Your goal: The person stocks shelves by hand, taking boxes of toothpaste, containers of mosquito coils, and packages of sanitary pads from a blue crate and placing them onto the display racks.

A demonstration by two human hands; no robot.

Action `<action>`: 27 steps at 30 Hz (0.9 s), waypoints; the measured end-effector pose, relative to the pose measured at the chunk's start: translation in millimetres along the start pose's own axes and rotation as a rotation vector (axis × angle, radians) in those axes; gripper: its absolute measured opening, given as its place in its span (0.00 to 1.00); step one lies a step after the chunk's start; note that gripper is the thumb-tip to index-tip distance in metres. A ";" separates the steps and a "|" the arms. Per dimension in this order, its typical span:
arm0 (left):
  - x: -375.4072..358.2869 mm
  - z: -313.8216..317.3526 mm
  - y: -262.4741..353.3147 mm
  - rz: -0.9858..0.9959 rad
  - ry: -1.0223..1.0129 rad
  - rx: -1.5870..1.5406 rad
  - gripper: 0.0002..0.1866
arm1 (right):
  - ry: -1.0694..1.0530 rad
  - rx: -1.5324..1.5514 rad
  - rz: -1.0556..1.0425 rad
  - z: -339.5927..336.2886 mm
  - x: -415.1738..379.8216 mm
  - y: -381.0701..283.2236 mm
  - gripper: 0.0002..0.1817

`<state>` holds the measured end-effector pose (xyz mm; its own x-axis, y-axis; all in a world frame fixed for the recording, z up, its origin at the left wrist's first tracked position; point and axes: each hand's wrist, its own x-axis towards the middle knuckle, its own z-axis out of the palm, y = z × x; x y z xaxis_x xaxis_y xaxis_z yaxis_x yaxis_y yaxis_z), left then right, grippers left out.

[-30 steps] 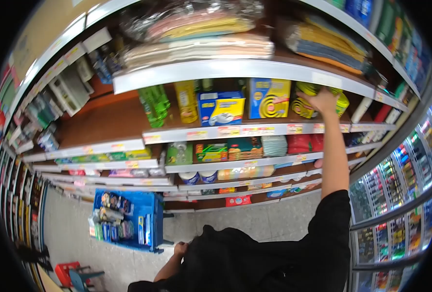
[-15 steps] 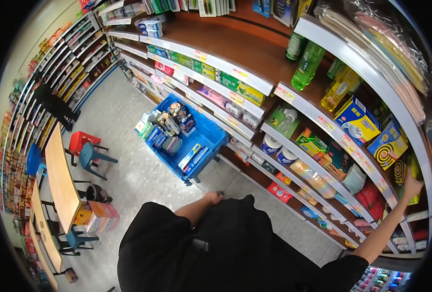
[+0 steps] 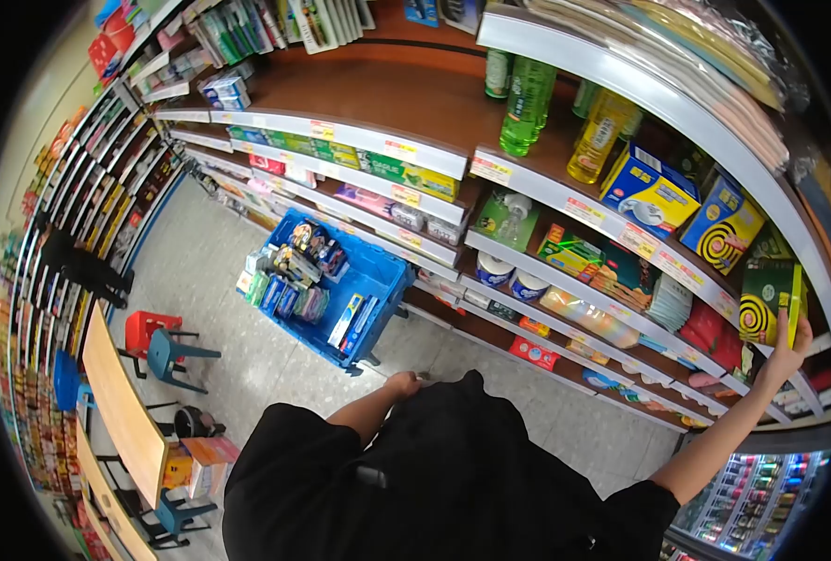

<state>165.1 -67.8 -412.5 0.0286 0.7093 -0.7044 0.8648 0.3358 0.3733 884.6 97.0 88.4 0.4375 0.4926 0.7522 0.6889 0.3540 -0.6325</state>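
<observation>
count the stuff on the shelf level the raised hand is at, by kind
Held by the right hand, green coil box: 1
Yellow and blue coil box: 1
Blue box: 1
Yellow bottles: 1 clear, maybe another behind
Green bottles: 2 clear
Total: 6 that can be told apart

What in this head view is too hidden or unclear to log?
- Left hand: fingers tucked against the black garment, grip unreadable.
- Right hand: fingers lie behind the green box, hold not confirmable.
- Shelf price labels: too small to read.
</observation>
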 end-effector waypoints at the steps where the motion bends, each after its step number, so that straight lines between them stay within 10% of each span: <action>1: 0.5 -3.7 1.0 0.003 -0.006 0.019 0.26 | -0.026 0.070 0.143 -3.0 -17.5 -27.9 0.26; 6: -24.3 -35.1 30.1 0.209 0.120 -0.029 0.23 | -0.354 0.163 -0.140 -18.7 -79.2 -90.5 0.36; 12: -122.5 -148.6 163.4 0.454 0.167 -0.531 0.23 | -0.708 0.414 0.061 59.8 -183.1 -170.1 0.52; 15: -186.6 -203.2 217.3 0.783 0.132 -0.767 0.42 | -0.966 0.290 -0.059 110.8 -234.2 -185.3 0.53; 18: -220.5 -231.4 233.5 0.997 0.292 -0.307 0.58 | -1.212 0.300 -0.118 160.3 -285.5 -203.2 0.51; 27: -241.4 -225.4 150.0 0.547 0.362 -0.122 0.69 | -1.518 0.535 -0.567 269.5 -345.5 -291.6 0.54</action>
<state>174.8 -48.9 -50.4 0.2585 0.9536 -0.1546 0.7097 -0.0789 0.7000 376.7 37.8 -36.8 -0.8963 0.3664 0.2497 0.1579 0.7900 -0.5924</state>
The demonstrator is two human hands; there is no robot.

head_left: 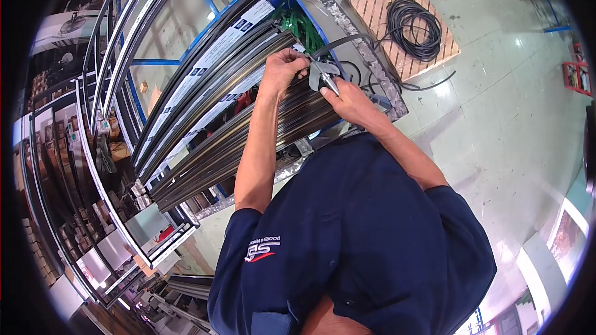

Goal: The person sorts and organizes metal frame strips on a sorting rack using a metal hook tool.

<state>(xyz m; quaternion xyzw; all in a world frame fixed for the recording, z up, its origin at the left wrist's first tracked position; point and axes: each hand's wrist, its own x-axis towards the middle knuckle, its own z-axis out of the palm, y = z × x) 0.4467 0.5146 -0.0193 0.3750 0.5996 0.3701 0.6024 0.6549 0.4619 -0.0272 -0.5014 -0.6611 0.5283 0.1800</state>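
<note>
My right hand (349,100) is wrapped round a silver-handled cutting tool (324,79) with grey, wide jaws. Just to its left, my left hand (287,69) is closed in a pinch at the tool's upper end; what its fingers hold is too small to make out. A black rubber strip (347,40) runs from near the tool's tip off to the right. Both hands are above the right ends of long dark metal profiles (239,142), which lie side by side on a rack.
A coil of black strip (415,30) lies on a slatted wooden pallet (366,0) at the upper right. Green strapping (298,25) is bunched behind my hands. The rack's worn grey edge (388,90) runs along the right. More curved frames (81,142) stand at the left.
</note>
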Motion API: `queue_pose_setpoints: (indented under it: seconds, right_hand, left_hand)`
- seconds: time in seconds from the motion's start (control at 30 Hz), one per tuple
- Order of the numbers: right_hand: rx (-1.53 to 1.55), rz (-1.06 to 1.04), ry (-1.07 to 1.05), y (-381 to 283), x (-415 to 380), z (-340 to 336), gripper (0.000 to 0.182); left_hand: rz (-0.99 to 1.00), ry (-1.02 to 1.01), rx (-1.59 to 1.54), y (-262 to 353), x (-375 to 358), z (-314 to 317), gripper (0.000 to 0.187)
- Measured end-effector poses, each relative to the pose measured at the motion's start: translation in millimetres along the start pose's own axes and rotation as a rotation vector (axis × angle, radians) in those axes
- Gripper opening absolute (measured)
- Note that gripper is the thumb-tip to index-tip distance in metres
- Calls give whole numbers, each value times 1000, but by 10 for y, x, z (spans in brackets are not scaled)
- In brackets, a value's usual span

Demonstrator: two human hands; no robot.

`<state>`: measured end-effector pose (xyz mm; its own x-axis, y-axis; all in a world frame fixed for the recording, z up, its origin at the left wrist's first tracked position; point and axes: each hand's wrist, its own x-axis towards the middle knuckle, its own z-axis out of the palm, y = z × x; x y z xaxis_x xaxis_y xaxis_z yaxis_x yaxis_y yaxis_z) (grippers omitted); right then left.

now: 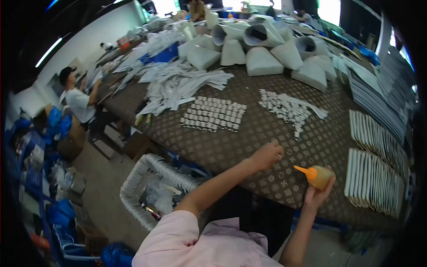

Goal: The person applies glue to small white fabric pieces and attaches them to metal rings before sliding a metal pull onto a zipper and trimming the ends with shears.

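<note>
In my right hand [321, 189] is a squeeze bottle [319, 177] with an orange cap and nozzle, tilted so that the nozzle points left. My left hand [268, 155] hangs over the patterned brown table [231, 155], fingers curled together; whether they hold anything is too small to tell. Beyond it lie rows of small white pieces [213, 114] and, to the right, a loose scatter of small white pieces [284, 107]. Two rows of long, thin white folded strips [371, 178] lie at the table's right side.
White hollow forms [264, 62] and a pile of white strips [178, 84] cover the far side. Grey sheets [378, 93] are stacked at the right. A white woven basket [133, 189] stands by the near edge. Another person [80, 100] sits at the left.
</note>
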<state>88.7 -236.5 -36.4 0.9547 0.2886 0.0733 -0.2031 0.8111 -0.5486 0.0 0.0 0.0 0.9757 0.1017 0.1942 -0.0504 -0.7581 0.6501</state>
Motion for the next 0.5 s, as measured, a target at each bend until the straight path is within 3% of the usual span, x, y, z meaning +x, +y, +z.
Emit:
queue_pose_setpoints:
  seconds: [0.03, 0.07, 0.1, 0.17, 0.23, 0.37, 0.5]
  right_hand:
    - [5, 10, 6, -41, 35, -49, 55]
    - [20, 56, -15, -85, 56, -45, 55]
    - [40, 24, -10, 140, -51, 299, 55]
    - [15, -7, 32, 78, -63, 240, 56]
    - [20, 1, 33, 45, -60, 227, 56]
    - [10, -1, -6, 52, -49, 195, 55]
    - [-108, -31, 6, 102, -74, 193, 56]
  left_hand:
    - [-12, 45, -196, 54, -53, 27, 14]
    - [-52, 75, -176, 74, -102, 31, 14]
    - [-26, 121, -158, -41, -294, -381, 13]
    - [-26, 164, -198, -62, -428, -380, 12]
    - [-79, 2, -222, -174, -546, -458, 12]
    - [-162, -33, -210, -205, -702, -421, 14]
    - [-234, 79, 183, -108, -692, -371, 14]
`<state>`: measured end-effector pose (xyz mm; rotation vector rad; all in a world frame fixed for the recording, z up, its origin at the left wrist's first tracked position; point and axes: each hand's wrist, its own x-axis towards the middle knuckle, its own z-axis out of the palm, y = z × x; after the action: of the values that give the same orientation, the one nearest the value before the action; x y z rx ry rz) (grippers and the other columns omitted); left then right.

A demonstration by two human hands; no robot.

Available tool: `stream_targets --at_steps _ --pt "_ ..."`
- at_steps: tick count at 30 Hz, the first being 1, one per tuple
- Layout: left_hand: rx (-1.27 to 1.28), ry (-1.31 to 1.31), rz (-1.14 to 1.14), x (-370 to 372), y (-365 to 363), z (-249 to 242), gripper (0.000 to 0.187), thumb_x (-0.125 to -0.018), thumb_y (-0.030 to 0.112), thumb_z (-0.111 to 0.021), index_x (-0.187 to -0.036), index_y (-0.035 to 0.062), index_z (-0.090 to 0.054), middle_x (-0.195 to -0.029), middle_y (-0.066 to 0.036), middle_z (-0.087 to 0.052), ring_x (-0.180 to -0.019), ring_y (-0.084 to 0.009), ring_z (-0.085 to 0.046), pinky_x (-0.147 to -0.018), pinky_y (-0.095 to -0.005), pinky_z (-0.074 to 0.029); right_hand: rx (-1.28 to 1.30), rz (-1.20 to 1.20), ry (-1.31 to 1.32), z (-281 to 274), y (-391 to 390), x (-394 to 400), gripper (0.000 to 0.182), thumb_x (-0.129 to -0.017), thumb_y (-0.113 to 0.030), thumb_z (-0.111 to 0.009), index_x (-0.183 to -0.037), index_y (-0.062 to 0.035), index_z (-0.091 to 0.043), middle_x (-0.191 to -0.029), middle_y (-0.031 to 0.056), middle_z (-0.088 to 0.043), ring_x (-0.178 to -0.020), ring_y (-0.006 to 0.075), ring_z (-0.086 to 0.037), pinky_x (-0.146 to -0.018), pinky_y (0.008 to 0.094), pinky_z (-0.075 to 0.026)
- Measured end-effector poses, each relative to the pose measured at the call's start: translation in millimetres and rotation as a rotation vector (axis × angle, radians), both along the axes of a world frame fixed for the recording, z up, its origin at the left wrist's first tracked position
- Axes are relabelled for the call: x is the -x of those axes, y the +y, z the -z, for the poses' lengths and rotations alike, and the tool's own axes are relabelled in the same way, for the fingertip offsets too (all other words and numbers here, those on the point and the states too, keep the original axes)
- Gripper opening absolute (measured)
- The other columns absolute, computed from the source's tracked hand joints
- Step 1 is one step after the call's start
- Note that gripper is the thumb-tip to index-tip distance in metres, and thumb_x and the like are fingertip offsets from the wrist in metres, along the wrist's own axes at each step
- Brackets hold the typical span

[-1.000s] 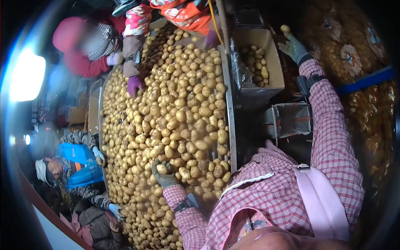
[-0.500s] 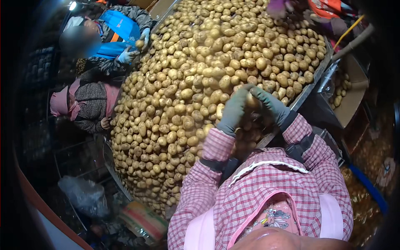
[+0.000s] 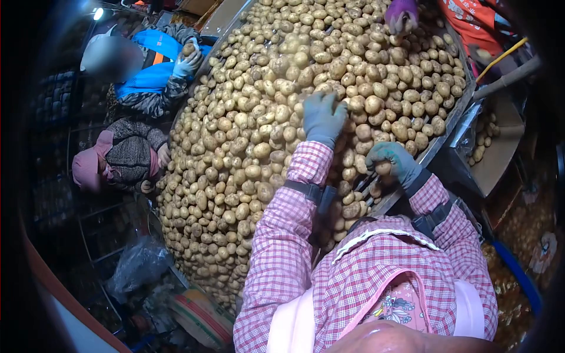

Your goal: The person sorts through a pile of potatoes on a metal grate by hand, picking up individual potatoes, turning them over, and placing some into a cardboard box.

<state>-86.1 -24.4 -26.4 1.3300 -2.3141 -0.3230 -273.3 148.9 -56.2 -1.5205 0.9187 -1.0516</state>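
Note:
A large heap of potatoes (image 3: 247,150) fills the broad table before me. My left hand (image 3: 322,119), in a grey-green glove, reaches out over the heap. Its fingers are apart and touch the potatoes at the tips; nothing shows in its grip. Nearer my body, by the table's right edge, my right hand (image 3: 398,161) wears a matching glove. Its fingers curl around a single potato (image 3: 383,168), partly covered by the glove. Below that hand, a small gap between potatoes shows dark table surface.
A metal rim (image 3: 432,141) borders the heap on the right. Beyond it stands a cardboard box (image 3: 503,150) holding some potatoes. Co-workers stand at the left, one in a blue apron (image 3: 144,79); another's purple-gloved hand (image 3: 402,16) is at the top. A plastic bag (image 3: 140,265) lies lower left.
My hands were together around a potato and have separated. The left has moved forward and left onto the heap; the right has drawn back towards me, with a potato in it.

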Motion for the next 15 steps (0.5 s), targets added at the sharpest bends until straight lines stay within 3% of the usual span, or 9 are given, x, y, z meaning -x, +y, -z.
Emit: stream_targets --at_steps 2,4,5,7,9,10,12,13,15 --pt "-0.190 0.020 0.091 17 -23 -12 0.033 -0.086 0.037 -0.075 -0.104 0.0094 -0.078 -0.120 -0.011 -0.070 -0.116 -0.0328 -0.059 -0.101 -0.0431 -0.047 -0.205 0.058 -0.144 1 2 3 0.035 -0.085 -0.016 -0.064 -0.115 0.0000 -0.072 -0.091 0.0071 -0.071 -0.083 0.0193 -0.069 -0.079 0.0308 -0.055" --pt "-0.101 0.042 0.048 36 -59 -16 0.034 -0.086 0.036 -0.075 -0.108 0.0107 -0.077 -0.123 -0.011 -0.069 -0.118 -0.0325 -0.060 -0.102 -0.0425 -0.047 -0.276 0.044 -0.128 -19 2 12 0.045 -0.091 -0.013 -0.056 -0.133 0.0006 -0.064 -0.089 0.0047 -0.069 -0.077 0.0152 -0.069 -0.077 0.0269 -0.054" --pt "-0.057 0.054 0.023 46 -73 -17 0.034 -0.087 0.036 -0.075 -0.110 0.0114 -0.077 -0.124 -0.012 -0.069 -0.118 -0.0323 -0.060 -0.103 -0.0422 -0.047 -0.282 0.068 -0.110 -25 1 15 0.044 -0.092 -0.013 -0.055 -0.133 0.0010 -0.064 -0.089 0.0050 -0.069 -0.077 0.0152 -0.069 -0.078 0.0272 -0.054" --pt "-0.182 -0.101 -0.045 66 -89 -15 0.046 -0.087 0.035 -0.074 -0.126 0.0119 -0.068 -0.127 -0.014 -0.068 -0.120 -0.0324 -0.060 -0.107 -0.0426 -0.046 -0.297 0.114 -0.073 -30 0 20 0.042 -0.094 -0.011 -0.054 -0.133 0.0016 -0.064 -0.088 0.0057 -0.070 -0.076 0.0153 -0.069 -0.080 0.0278 -0.054" --pt "-0.319 -0.264 -0.050 83 -103 -2 0.054 -0.087 0.034 -0.074 -0.135 0.0127 -0.063 -0.128 -0.016 -0.067 -0.122 -0.0324 -0.059 -0.110 -0.0433 -0.044 -0.555 0.114 -0.348 -19 -2 25 0.040 -0.099 -0.011 -0.055 -0.136 0.0043 -0.059 -0.096 0.0088 -0.070 -0.079 0.0173 -0.071 -0.077 0.0305 -0.058" --pt "-0.312 -0.247 -0.024 85 -112 1 0.057 -0.087 0.030 -0.071 -0.138 0.0085 -0.058 -0.121 -0.015 -0.069 -0.113 -0.0293 -0.065 -0.100 -0.0393 -0.052 -0.630 0.119 -0.452 -18 -3 27 0.040 -0.100 -0.011 -0.055 -0.136 0.0050 -0.058 -0.099 0.0098 -0.070 -0.080 0.0179 -0.072 -0.076 0.0309 -0.060" --pt "-0.843 0.317 -0.090 81 -107 -21 0.053 -0.087 0.026 -0.068 -0.136 0.0056 -0.059 -0.113 -0.015 -0.069 -0.103 -0.0252 -0.068 -0.090 -0.0345 -0.056 -0.870 0.194 -0.680 -28 -3 30 0.040 -0.100 -0.010 -0.057 -0.136 0.0073 -0.055 -0.107 0.0130 -0.069 -0.079 0.0193 -0.072 -0.069 0.0310 -0.063" --pt "-1.102 0.603 -0.119 79 -107 -39 0.052 -0.088 0.024 -0.067 -0.135 0.0041 -0.060 -0.110 -0.015 -0.070 -0.099 -0.0231 -0.070 -0.085 -0.0321 -0.058 -0.827 0.226 -0.704 -26 -5 32 0.040 -0.100 -0.010 -0.057 -0.137 0.0072 -0.054 -0.108 0.0131 -0.069 -0.078 0.0189 -0.072 -0.069 0.0304 -0.063" --pt "-1.335 0.907 0.196 55 -136 -12 0.048 -0.087 0.017 -0.063 -0.133 0.0008 -0.060 -0.101 -0.013 -0.068 -0.087 -0.0191 -0.070 -0.073 -0.0251 -0.058 -0.752 0.300 -0.758 -21 -4 35 0.041 -0.100 -0.010 -0.057 -0.138 0.0069 -0.054 -0.112 0.0134 -0.068 -0.077 0.0179 -0.072 -0.070 0.0293 -0.063"
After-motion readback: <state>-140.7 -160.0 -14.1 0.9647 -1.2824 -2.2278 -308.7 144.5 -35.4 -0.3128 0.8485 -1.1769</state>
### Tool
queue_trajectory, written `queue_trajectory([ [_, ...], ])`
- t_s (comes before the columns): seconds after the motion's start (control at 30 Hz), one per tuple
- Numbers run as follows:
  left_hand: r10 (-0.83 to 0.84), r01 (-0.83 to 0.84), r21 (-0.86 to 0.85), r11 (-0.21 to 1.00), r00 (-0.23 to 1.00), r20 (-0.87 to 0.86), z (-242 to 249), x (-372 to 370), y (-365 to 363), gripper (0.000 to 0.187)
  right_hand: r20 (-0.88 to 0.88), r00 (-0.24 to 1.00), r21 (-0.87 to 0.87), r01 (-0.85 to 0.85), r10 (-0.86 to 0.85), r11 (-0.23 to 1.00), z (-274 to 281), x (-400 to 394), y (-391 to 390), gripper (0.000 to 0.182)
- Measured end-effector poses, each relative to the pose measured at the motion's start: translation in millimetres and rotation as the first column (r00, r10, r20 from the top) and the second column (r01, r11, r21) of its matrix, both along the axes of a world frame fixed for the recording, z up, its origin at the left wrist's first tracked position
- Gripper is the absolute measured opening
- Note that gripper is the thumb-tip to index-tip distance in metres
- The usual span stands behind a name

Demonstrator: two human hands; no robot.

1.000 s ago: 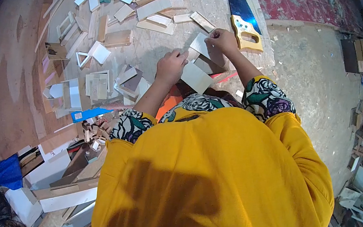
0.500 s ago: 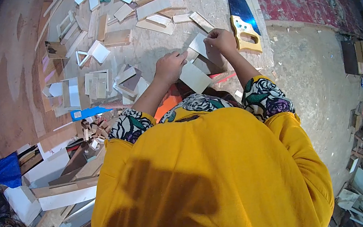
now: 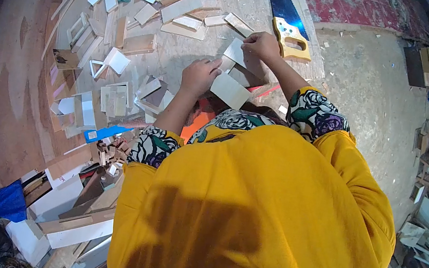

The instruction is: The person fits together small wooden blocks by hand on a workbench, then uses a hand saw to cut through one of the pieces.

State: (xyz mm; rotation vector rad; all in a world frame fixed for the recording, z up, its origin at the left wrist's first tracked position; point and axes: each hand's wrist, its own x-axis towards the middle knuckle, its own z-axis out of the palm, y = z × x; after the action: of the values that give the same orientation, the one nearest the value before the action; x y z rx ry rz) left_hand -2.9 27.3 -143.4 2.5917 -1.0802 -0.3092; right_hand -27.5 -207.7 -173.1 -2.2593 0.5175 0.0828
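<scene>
My left hand [image 3: 199, 77] is lightly curled, its thumb and forefinger slightly apart, with nothing visible between them. It is right at the left edge of a pale wooden board [image 3: 230, 91], close to my body. My right hand [image 3: 262, 46] is closed in a pinch over the upper right part of a small white board [image 3: 236, 52]; what its fingertips hold is too small to make out. A brownish board [image 3: 244, 76] lies between the two boards, partly in my right arm's shadow. Just beyond my right hand rests a handsaw with a yellow handle [image 3: 292, 38].
Many wood offcuts [image 3: 181, 10] cover the table's far left side. Small open frames [image 3: 113, 100] and a blue strip [image 3: 107, 133] lie by my left forearm. A pile of scrap boards [image 3: 81, 214] is at lower left. Concrete floor [image 3: 361, 95] stretches along the right.
My left hand has shifted very slightly to the left. My right hand has risen a touch in the view and keeps its pinch; the boards stay nearly where they were.
</scene>
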Motion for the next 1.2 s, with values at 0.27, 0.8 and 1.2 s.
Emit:
queue_trajectory([
  [0.27, -0.032, 0.032, -0.002, 0.999, 0.999, 0.015, 3, 2, 1, 0.032, -0.006, 1.0, 0.026, -0.001, 0.001, 1.0, -6, 2, -2, 0.024],
  [0.8, -0.007, 0.005, 0.029, 1.0, 0.998, 0.067, 4, -2, -1, 0.029, 0.354, 0.831, 0.604, 0.148, -0.43, 0.783, 16, 82, -60, 0.026],
  [1.2, 0.049, -0.048, 0.028, 0.998, 0.998, -0.026, -2, -3, 1, 0.033, 0.316, 0.948, -0.513, 0.129, 0.046, 0.849, 3, -64, -44, 0.044],
])
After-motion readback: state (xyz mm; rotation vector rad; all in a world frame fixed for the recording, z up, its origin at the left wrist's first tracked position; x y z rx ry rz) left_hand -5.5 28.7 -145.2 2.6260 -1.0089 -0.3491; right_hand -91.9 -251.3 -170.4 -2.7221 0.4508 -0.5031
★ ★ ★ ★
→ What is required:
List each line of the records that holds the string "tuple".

→ Final answer:
- seconds: time in seconds from the motion's start (control at 30 Hz), one per tuple
- at_steps: tick count at 30 Hz, the first being 1, one per tuple
- t_s (comes before the columns): seconds after the motion's start (control at 30 Hz), one per tuple

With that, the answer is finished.